Your copy of the listing must be exact and must hold no images.
----- DATASET EXTRACT
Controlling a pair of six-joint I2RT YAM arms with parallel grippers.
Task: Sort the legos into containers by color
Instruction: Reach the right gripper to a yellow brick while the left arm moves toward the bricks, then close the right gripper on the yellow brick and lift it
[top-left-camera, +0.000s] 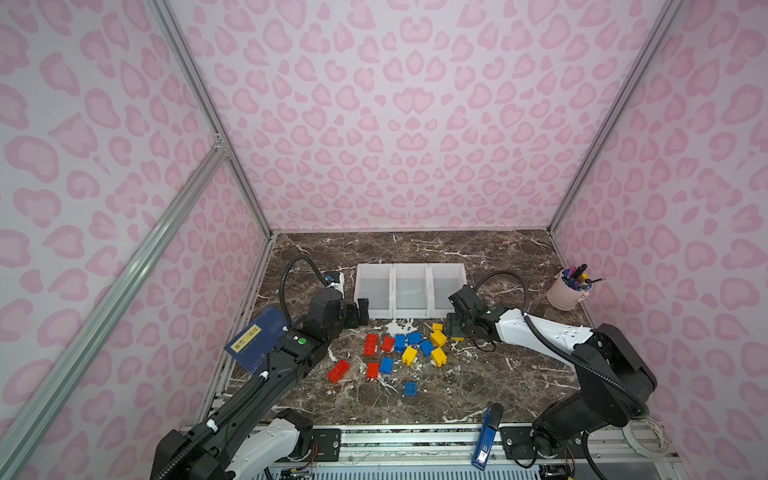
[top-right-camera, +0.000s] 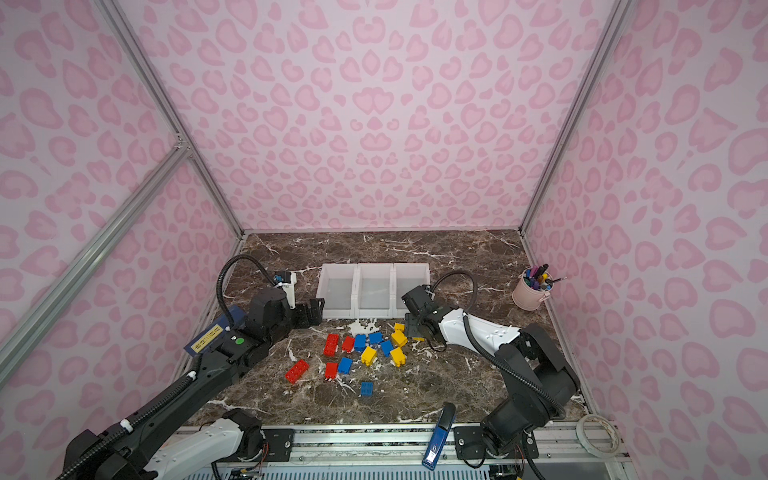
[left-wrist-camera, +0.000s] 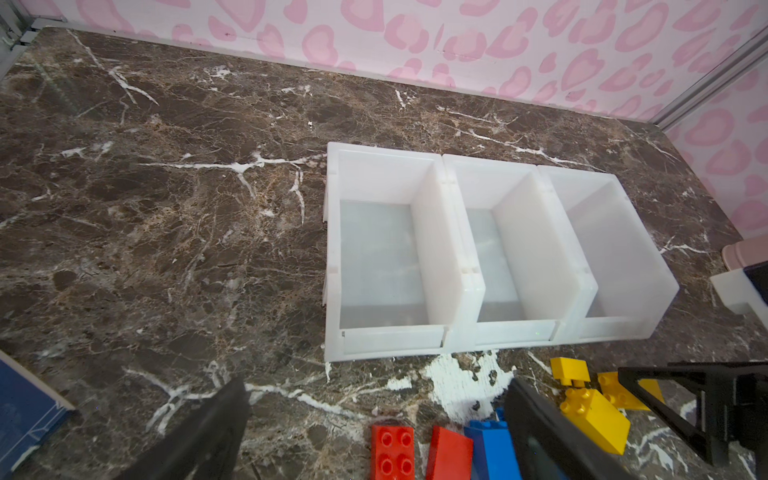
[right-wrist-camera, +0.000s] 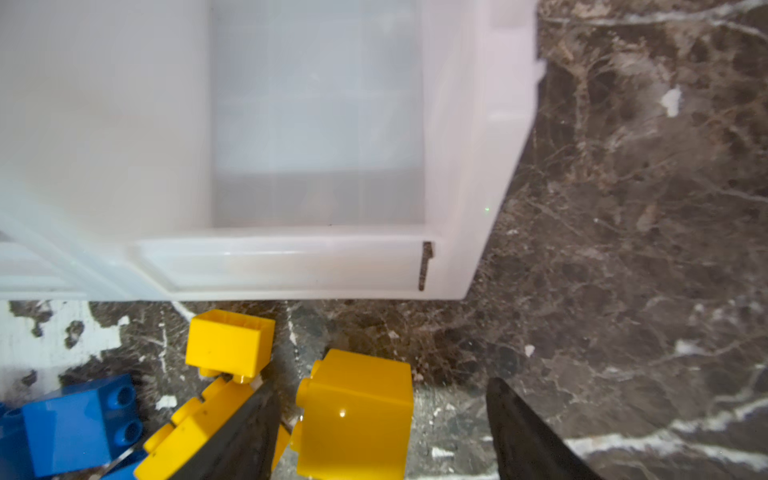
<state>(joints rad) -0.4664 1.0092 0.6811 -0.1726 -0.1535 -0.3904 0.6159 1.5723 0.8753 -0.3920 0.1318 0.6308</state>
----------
SOLUTION TO THE EXERCISE
Controlling a pair of six-joint I2RT YAM arms with parallel grippers.
Task: Sort the legos into containers by color
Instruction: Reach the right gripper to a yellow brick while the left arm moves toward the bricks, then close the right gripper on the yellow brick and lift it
[top-left-camera, +0.000s] 
[top-right-camera, +0.000s] 
[left-wrist-camera, +0.000s] 
[right-wrist-camera, +0.000s] 
<state>(joints rad) -0.4664 1.0092 0.6811 -0.1726 -0.1535 -0.3904 0.6159 1.5723 0.8753 -0.3920 0.1318 0.6308</state>

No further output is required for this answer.